Os números parecem incoerentes, mas têm uma origem comum: as marcas de uma recessão econômica que custa a ser superada por completo.

A mesma crise que fechou perto de 4 milhões de vagas com carteira de trabalho nos últimos quatro anos e fez a taxa de desemprego explodir trouxe um contingente enorme de pessoas para o mercado de trabalho que antes não precisava trabalhar.

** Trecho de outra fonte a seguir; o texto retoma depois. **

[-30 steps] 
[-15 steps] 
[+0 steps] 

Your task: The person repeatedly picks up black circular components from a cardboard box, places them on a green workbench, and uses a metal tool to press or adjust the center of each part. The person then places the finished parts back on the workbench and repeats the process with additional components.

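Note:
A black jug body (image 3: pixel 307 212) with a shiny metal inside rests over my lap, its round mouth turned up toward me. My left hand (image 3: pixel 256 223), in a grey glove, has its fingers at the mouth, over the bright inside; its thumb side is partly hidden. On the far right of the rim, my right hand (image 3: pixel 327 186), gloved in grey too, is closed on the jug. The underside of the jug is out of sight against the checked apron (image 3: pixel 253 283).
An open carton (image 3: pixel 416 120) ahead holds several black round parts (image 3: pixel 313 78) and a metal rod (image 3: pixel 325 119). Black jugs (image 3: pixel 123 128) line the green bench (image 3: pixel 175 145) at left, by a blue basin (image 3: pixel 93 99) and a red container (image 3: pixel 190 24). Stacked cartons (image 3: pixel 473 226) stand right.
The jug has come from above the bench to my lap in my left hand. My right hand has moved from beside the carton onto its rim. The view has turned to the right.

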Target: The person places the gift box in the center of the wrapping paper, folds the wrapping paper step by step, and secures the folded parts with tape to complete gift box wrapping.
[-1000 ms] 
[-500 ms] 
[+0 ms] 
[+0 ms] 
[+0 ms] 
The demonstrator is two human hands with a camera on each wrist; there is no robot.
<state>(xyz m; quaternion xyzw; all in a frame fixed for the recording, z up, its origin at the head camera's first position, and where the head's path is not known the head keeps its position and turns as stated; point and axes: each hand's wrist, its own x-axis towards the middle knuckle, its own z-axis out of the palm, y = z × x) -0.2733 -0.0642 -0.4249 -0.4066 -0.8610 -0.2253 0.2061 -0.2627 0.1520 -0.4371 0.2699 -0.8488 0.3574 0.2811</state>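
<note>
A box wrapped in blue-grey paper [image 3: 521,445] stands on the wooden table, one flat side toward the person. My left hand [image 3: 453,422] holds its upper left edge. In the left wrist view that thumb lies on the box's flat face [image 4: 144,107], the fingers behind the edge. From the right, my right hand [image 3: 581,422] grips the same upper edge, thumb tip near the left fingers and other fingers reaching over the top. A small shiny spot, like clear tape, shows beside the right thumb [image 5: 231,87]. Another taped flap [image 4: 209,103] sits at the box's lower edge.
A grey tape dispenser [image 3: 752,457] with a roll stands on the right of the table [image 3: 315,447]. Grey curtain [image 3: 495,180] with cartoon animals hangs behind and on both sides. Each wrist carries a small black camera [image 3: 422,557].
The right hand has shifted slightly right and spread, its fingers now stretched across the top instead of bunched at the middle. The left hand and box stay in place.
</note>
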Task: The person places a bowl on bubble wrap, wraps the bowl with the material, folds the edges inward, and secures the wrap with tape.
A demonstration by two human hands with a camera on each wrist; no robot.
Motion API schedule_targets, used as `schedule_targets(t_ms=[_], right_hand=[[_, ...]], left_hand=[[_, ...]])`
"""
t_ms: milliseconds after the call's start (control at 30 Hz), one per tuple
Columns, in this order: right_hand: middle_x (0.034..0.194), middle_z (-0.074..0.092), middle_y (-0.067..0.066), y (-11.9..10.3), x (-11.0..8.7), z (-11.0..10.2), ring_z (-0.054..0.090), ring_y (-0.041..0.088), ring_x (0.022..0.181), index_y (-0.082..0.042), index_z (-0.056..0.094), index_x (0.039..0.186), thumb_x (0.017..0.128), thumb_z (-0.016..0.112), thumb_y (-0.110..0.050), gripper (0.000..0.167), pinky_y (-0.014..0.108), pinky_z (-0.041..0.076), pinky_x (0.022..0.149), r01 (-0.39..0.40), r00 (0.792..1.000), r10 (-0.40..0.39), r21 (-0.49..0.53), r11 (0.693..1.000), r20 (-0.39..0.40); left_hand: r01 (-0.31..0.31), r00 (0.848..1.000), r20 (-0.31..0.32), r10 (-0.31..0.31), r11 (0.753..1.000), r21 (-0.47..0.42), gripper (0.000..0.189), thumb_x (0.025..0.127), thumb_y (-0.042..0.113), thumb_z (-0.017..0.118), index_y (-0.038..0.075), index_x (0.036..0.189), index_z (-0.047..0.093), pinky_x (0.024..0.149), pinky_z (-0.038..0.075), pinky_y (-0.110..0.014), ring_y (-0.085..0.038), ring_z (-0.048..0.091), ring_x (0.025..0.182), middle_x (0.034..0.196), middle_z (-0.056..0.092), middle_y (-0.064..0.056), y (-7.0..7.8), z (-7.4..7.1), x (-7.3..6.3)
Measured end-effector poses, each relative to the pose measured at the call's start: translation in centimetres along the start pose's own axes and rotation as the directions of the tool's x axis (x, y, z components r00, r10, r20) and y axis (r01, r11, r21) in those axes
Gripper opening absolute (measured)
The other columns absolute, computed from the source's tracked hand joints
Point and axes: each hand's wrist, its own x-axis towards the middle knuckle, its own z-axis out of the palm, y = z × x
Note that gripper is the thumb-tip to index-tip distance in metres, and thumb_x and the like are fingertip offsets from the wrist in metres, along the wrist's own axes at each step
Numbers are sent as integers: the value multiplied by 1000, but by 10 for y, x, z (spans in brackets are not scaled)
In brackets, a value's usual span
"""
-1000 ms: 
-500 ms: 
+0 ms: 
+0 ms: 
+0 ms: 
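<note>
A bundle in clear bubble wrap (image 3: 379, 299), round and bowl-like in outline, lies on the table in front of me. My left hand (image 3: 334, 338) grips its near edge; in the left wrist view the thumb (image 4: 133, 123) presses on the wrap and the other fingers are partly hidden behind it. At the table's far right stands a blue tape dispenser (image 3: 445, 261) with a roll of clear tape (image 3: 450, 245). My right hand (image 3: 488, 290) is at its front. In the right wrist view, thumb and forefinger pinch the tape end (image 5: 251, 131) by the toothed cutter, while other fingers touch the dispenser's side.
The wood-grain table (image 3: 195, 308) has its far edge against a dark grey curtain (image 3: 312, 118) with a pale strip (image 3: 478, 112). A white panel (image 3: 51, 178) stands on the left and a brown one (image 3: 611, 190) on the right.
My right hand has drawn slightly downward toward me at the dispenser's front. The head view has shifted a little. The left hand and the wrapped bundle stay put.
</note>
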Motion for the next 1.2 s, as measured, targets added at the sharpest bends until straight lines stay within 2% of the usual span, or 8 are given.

“É o membro da família indo para a informalidade porque o chefe de família perdeu o emprego, o estudante que precisou complementar renda para pagar os estudos ou que deixou de estudar porque precisou trabalhar”, diz Cosmo Donato, economista da LCA Consultores.

Donato se refere às pessoas que, levadas pela crise, aceitaram um emprego sem carteira assinada ou com um salário mais baixo para sobreviver.

Ainda que empregadas em postos com qualidade inferior, essas pessoas estão incluídas no total de população ocupada, o que explica a explosão desse número.

A despeito do nível recorde de ocupação, o país chega ao fim de 2018 com uma taxa de desocupação ainda alta —certamente um dos grandes desafios herdados pelo futuro governo de Jair Bolsonaro.

No trimestre encerrado em novembro, o desemprego atingiu taxa de 11,6%, ou 12,2 milhões de pessoas desocupadas, segundo dados do IBGE (Instituto Brasileiro de Geografia e Estatística) divulgados na sexta-feira (28). No entanto, houve uma queda 0,4 ponto no desemprego em relação a igual trimestre de 2017, quando a taxa era de 12%.

Segundo o IBGE, o fim do ano é, historicamente, um momento de recuo do desemprego em razão das contratações nos setores de serviços e da indústria. Neste trimestre, diz o IBGE, dois componentes adicionais ajudaram: as eleições e a Black Friday.

Nos dois casos, disse o coordenador de Trabalho e Rendimento do IBGE, Cimar Azeredo, houve a contratação de funcionários extras, embora a maioria tenha sido admitida de maneira informal.

É essa dinâmica que faz com que, apesar do recorde na ocupação, o mercado ainda viva um momento historicamente difícil, disse Azeredo.

“É uma informalidade ainda muito ligada ao ambulante ou ao motorista de aplicativo”, disse Azeredo. “Isso é ruim porque, no Brasil, a carteira de trabalho protege o trabalhador em caso de demissão e, muitas vezes, é um passaporte para a tomada de crédito e ao consumo de bens.”

As vagas que motivaram a leve queda da taxa de desemprego são basicamente de trabalhadores por conta própria ou de empregados sem carteira assinada no setor privado.

Os sem-carteira somaram 11,7 milhões em novembro —pico da série histórica. Os 23,8 milhões de trabalhadores por conta própria também são o maior contingente da série, iniciada em 2012.

Na outra ponta, os postos com carteira assinada atingiram o menor nível da série, com 32,9 milhões de pessoas nessa condição. No auge, em maio de 2014, 36,7 milhões de pessoas eram formais.

Segundo Fernando Montero, economista-chefe da corretora Tullett Prebon, do total de 1,2 milhão de novas ocupações abertas em 12 meses, as vagas informais responderam por 992 mil, seguidas pelo setor público (+216 mil vagas).

O emprego com carteira assinada (incluídos setor privado, domésticos, empregadores e conta própria com CNPJ) foi responsável por apenas 33 mil novos postos.

“Está difícil conseguir emprego com carteira no país, mas a dificuldade está se reduzindo levemente”, diz Lucas Souza, analista da Tendências.

Para Souza, a volta da formalização dependerá da retomada da atividade econômica, muito condicionada à aprovação de reformas econômicas, como a da Previdência.

Apesar de a incerteza política que paralisou a economia brasileira no último ano ter se reduzido com a definição da eleição, diz o economista, ainda há uma certa dose de desconfiança do mercado com os rumos do novo governo.

“Há uma correlação alta entre a volta da atividade econômica e os postos com carteira assinada. É consenso no mercado hoje que ‘puxadinho’ de reformas passadas não resolverá o problema”, diz Souza.
Prova de que a situação ainda é bastante delicada é que continua alto o contingente de desalentados no país —as pessoas que desistiram de procurar emprego.

No intervalo de um ano, 426 mil pessoas ingressaram nessa condição. Em novembro, o país tinha 4,7 milhões de pessoas desalentadas e outros 27 milhões de subocupados (pessoas que trabalham menos horas do que gostariam).

Donato, da LCA, prevê recuperação gradual do mercado de trabalho. Em suas contas, o desemprego ainda estará em 11% no fim de 2019.